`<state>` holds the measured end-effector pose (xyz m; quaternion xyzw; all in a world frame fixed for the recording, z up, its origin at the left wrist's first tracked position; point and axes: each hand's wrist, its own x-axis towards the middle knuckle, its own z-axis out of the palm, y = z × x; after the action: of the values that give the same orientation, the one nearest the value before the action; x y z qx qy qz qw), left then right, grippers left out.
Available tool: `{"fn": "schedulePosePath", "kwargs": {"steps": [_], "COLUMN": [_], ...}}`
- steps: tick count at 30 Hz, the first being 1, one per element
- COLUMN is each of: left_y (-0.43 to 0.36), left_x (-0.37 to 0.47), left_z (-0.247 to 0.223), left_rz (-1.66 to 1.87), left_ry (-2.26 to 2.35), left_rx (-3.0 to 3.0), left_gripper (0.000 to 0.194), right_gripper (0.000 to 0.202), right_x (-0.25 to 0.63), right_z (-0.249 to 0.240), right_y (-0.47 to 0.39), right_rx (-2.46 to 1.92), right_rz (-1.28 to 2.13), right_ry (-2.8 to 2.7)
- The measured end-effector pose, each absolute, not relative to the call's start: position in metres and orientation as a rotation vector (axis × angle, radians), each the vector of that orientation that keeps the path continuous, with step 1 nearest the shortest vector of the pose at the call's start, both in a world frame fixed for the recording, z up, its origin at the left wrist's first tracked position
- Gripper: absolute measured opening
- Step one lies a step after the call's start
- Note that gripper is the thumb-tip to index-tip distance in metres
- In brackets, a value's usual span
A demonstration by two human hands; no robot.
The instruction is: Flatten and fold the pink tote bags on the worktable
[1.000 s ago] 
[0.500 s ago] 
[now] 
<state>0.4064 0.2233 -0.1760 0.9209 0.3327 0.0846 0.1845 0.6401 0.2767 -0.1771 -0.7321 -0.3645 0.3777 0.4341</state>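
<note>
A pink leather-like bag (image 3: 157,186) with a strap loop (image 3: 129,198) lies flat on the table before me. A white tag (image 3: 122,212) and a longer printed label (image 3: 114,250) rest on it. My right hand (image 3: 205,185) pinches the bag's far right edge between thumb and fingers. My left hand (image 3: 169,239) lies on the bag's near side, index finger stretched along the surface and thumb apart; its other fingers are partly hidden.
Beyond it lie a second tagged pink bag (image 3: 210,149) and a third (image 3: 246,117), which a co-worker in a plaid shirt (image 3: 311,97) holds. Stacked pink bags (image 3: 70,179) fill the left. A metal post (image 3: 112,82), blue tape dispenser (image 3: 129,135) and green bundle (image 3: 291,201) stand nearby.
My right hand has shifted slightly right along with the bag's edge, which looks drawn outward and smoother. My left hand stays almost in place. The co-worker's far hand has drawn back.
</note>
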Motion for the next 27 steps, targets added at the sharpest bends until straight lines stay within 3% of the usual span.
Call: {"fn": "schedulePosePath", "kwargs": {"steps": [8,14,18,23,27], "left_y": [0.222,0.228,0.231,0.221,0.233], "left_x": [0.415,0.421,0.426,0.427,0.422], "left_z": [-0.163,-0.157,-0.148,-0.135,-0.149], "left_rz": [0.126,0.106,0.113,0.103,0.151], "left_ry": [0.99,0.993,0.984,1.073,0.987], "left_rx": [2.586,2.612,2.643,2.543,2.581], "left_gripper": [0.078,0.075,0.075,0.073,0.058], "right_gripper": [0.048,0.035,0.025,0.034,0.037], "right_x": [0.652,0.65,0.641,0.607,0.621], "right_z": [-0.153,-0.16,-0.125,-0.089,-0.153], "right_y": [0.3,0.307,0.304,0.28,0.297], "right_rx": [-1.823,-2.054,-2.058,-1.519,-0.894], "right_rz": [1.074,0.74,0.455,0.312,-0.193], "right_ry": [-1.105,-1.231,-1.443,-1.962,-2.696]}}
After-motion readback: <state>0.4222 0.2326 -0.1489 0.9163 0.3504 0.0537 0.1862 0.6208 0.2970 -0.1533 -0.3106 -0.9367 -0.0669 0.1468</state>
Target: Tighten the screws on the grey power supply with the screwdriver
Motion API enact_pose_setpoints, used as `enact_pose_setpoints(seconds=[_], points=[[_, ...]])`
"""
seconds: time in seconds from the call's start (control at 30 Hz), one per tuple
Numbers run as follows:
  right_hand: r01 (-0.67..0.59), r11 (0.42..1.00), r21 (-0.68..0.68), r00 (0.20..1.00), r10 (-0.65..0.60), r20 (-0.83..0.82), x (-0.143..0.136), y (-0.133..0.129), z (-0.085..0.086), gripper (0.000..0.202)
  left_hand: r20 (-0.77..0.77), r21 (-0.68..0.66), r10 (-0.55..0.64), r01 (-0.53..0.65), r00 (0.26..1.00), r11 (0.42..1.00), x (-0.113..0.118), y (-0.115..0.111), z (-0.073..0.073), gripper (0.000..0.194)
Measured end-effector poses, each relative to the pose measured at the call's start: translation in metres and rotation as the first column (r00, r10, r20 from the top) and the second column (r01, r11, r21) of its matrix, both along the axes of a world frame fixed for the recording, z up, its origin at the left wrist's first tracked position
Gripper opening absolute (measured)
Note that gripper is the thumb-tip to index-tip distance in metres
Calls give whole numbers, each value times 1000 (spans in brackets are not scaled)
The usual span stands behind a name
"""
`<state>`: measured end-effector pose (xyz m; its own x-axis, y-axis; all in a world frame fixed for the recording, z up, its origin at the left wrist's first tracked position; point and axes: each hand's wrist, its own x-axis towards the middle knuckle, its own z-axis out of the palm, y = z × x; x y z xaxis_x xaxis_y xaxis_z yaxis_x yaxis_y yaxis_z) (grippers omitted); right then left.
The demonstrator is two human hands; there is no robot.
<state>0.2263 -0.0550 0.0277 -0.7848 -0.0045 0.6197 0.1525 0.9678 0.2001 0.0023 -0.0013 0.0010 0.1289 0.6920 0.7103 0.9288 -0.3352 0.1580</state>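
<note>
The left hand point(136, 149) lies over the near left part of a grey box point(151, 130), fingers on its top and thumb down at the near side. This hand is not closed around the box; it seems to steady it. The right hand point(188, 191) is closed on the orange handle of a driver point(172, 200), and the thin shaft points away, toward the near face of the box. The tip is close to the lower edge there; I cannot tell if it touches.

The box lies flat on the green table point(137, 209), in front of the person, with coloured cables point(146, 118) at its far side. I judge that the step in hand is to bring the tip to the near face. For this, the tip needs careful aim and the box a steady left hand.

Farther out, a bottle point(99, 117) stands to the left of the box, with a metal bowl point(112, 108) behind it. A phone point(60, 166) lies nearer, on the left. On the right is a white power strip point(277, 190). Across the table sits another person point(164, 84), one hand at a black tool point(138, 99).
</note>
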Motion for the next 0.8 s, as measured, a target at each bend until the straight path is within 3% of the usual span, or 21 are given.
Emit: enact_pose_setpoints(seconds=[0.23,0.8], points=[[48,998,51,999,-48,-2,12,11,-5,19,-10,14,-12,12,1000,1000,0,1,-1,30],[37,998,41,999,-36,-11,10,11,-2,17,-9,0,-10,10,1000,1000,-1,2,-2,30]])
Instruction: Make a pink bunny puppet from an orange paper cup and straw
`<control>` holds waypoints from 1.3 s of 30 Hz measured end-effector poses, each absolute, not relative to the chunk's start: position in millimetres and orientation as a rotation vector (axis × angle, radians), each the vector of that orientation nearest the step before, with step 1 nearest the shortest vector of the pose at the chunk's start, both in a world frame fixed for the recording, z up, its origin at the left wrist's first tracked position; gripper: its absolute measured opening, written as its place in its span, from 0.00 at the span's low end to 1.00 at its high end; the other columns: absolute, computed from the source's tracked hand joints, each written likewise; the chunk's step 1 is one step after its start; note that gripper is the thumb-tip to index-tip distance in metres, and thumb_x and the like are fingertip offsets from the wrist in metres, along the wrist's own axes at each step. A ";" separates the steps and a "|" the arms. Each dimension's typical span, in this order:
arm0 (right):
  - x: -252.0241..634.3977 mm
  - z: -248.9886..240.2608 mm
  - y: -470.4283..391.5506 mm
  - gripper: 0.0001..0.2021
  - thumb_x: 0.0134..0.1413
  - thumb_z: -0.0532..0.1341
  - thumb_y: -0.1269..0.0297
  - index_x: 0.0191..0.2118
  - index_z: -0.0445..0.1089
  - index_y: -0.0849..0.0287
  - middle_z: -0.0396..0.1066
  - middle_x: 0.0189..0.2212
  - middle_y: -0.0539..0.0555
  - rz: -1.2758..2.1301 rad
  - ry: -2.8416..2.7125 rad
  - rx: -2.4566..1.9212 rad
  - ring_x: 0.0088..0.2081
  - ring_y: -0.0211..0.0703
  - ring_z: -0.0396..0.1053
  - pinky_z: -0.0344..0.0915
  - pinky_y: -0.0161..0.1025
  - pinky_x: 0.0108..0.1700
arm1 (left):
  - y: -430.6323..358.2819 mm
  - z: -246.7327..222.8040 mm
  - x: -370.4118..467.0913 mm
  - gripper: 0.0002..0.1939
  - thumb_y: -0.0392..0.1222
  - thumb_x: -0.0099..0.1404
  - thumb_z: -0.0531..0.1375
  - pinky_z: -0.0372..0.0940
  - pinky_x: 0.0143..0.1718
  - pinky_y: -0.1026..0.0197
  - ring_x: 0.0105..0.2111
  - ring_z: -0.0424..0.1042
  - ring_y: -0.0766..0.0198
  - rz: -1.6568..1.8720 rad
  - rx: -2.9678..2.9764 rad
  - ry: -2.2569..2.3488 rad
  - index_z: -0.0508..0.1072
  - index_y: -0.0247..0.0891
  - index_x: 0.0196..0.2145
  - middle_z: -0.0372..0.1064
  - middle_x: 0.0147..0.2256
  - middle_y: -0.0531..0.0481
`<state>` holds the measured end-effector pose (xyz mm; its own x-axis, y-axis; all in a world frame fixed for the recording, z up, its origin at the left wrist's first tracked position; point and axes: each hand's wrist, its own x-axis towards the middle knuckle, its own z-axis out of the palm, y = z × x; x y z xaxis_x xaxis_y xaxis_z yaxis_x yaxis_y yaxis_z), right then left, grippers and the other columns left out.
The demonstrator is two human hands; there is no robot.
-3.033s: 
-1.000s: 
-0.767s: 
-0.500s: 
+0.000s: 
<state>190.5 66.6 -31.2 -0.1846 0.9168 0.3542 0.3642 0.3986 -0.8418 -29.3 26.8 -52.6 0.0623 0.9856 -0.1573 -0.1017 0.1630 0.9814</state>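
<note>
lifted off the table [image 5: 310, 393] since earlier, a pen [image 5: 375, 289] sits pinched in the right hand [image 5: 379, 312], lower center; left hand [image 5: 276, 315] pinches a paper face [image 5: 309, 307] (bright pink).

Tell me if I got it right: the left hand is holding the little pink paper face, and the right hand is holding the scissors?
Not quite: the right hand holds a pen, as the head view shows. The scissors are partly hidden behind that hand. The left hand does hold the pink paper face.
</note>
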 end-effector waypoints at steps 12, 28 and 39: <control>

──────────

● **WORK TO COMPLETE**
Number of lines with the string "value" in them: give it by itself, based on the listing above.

● **EXPECTED OUTPUT**
3